▶ _What to do_
Repeat verbatim, and only, the lines of the data below, beginning at the line that contains "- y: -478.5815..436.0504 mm" and stopping after the line that contains "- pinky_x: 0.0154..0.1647".

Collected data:
BEGIN

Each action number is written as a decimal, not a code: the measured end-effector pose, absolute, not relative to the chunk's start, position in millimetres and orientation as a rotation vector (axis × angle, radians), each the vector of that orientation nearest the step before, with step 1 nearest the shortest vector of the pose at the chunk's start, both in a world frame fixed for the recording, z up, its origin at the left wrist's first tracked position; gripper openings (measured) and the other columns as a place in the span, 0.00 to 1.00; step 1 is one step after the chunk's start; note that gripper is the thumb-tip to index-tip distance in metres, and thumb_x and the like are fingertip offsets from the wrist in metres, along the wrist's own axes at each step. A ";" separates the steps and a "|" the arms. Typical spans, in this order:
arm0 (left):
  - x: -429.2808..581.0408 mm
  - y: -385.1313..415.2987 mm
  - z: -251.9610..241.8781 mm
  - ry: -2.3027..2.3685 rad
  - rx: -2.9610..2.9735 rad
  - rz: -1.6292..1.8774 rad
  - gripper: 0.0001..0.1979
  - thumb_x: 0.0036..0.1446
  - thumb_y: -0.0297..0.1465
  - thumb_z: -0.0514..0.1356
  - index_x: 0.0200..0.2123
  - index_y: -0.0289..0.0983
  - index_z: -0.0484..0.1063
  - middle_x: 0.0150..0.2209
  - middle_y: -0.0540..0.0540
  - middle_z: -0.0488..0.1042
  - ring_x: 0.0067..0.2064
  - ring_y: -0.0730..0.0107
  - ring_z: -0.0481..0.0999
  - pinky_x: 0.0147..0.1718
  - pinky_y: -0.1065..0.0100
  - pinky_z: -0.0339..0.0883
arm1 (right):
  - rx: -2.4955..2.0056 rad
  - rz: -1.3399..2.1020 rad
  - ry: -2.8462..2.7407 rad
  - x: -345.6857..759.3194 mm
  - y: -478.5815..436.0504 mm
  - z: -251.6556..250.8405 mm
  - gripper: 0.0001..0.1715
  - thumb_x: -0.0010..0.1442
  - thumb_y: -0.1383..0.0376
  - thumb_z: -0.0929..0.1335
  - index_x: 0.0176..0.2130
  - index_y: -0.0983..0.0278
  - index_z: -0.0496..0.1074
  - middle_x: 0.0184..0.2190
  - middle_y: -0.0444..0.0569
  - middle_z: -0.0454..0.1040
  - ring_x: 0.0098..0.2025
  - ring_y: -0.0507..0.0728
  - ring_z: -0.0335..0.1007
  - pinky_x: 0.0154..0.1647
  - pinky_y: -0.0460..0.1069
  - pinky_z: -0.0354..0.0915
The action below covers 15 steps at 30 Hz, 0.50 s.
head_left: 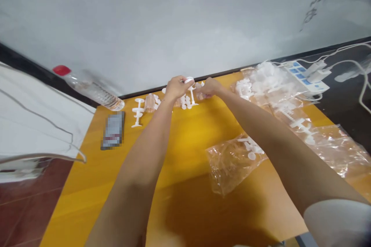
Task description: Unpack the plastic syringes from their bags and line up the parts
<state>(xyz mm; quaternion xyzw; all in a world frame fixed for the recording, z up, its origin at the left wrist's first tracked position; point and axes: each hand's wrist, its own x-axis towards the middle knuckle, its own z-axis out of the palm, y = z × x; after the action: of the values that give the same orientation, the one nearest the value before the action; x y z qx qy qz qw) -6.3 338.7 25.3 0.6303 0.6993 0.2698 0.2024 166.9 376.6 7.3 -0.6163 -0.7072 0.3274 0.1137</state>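
Yellow tabletop (185,142) runs up to a pale wall. At its far edge the left hand (174,87) pinches a white plastic cap (189,80) while the right hand (209,87) closes on a small clear piece beside it. White stemmed parts (138,112) lie just left; a water bottle (91,88), phone (113,130) and plastic bags (232,166) surround them.

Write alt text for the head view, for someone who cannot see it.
Two bare hands, left hand and right hand, meet over small white plastic parts at the far edge of a yellow table. Clear plastic bags lie right, a water bottle left.
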 end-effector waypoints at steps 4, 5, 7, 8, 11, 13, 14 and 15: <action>-7.5 358.7 13.4 1.983 1.821 0.660 0.16 0.59 0.45 0.64 0.38 0.38 0.79 0.34 0.47 0.79 0.38 0.63 0.75 0.39 0.67 0.65 | -1.760 1.034 -2.117 183.9 388.9 7.2 0.32 0.52 0.39 0.77 0.29 0.65 0.77 0.23 0.56 0.76 0.30 0.63 0.78 0.34 0.56 0.74; -7.8 361.2 11.3 1.981 1.828 0.638 0.16 0.59 0.45 0.64 0.38 0.38 0.79 0.35 0.47 0.79 0.39 0.63 0.75 0.40 0.66 0.65 | -1.757 1.030 -2.116 187.4 391.9 5.9 0.33 0.51 0.39 0.78 0.31 0.66 0.77 0.24 0.56 0.77 0.30 0.63 0.77 0.34 0.55 0.74; -8.4 364.7 8.4 1.976 1.840 0.600 0.16 0.60 0.46 0.64 0.37 0.39 0.80 0.36 0.47 0.80 0.40 0.62 0.76 0.42 0.66 0.66 | -1.739 1.026 -2.089 191.9 398.3 0.8 0.35 0.48 0.41 0.80 0.38 0.68 0.79 0.27 0.57 0.79 0.30 0.62 0.77 0.33 0.53 0.74; -8.6 365.9 7.5 1.975 1.847 0.582 0.17 0.60 0.47 0.63 0.38 0.39 0.80 0.37 0.47 0.81 0.41 0.62 0.76 0.43 0.65 0.66 | -1.710 1.047 -2.060 192.9 401.5 -3.0 0.38 0.46 0.44 0.81 0.43 0.70 0.79 0.30 0.58 0.80 0.31 0.61 0.78 0.32 0.53 0.74; -9.8 368.4 6.2 1.975 1.858 0.544 0.18 0.60 0.48 0.63 0.39 0.39 0.81 0.40 0.45 0.82 0.44 0.60 0.78 0.46 0.64 0.66 | -1.566 1.149 -1.941 191.8 410.4 -16.1 0.53 0.41 0.52 0.84 0.60 0.69 0.72 0.46 0.60 0.81 0.36 0.60 0.79 0.33 0.50 0.75; -11.3 369.4 5.3 1.966 1.858 0.529 0.18 0.59 0.47 0.65 0.41 0.39 0.81 0.42 0.44 0.83 0.46 0.59 0.79 0.47 0.64 0.67 | -1.500 1.177 -1.896 189.0 414.2 -22.7 0.55 0.39 0.56 0.85 0.62 0.68 0.72 0.50 0.59 0.79 0.39 0.59 0.79 0.34 0.49 0.75; -12.3 369.8 4.6 1.957 1.857 0.525 0.18 0.57 0.46 0.67 0.41 0.39 0.81 0.43 0.44 0.83 0.46 0.59 0.79 0.48 0.64 0.67 | -1.488 1.176 -1.891 187.4 415.2 -24.6 0.52 0.39 0.57 0.85 0.60 0.67 0.74 0.50 0.58 0.79 0.40 0.60 0.79 0.35 0.48 0.76; -13.4 370.2 3.8 1.947 1.855 0.523 0.17 0.56 0.45 0.68 0.42 0.39 0.81 0.43 0.44 0.84 0.46 0.59 0.79 0.48 0.64 0.68 | -1.484 1.176 -1.887 185.9 415.4 -25.5 0.49 0.40 0.57 0.85 0.58 0.67 0.76 0.48 0.57 0.80 0.40 0.60 0.79 0.35 0.48 0.76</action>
<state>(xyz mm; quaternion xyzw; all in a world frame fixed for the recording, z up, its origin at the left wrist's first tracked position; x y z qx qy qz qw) -13.4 370.2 3.8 0.6635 0.6964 0.1871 0.1996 185.9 415.4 -25.5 -0.5400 -0.6867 0.4278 0.2319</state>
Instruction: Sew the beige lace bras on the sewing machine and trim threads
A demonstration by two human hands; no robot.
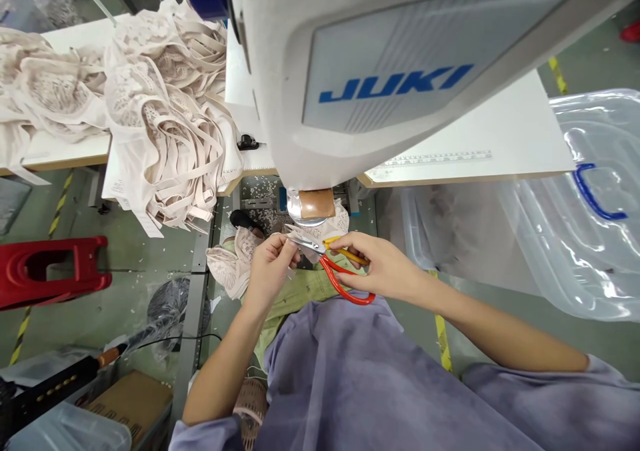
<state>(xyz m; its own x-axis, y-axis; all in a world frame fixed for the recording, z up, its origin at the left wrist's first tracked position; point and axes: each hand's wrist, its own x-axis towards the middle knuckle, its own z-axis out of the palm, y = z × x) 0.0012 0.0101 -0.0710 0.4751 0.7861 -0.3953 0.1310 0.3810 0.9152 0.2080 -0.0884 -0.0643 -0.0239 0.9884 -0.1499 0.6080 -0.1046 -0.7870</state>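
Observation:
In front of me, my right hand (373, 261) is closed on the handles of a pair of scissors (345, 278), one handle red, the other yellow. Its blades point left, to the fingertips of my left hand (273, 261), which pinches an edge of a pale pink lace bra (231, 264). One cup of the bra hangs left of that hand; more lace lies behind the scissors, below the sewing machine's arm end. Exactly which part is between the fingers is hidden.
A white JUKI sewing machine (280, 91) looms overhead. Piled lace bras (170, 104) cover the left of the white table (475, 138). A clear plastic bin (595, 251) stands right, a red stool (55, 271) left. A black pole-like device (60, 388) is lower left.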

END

▶ _Written response_
  - y: -478.5815..436.0504 mm
  - z: -251.6556..250.8405 mm
  - gripper: 0.0001..0.1715
  - thumb_x: -0.0010..0.1442
  - thumb_y: -0.1383..0.0376
  - thumb_z: -0.0929..0.1335
  - index_x: 0.0176..0.2130
  - index_y: -0.0983..0.0278
  - index_z: -0.0496..0.1074
  - middle_x: 0.0184..0.2190
  - middle_y: -0.0444..0.0569
  - middle_z: -0.0454..0.1040
  - ring_x: 0.0098..0.2025
  - ring_y: -0.0507..0.0728
  - ring_z: -0.0335..0.1007
  - pinky_x: 0.0154..0.1647

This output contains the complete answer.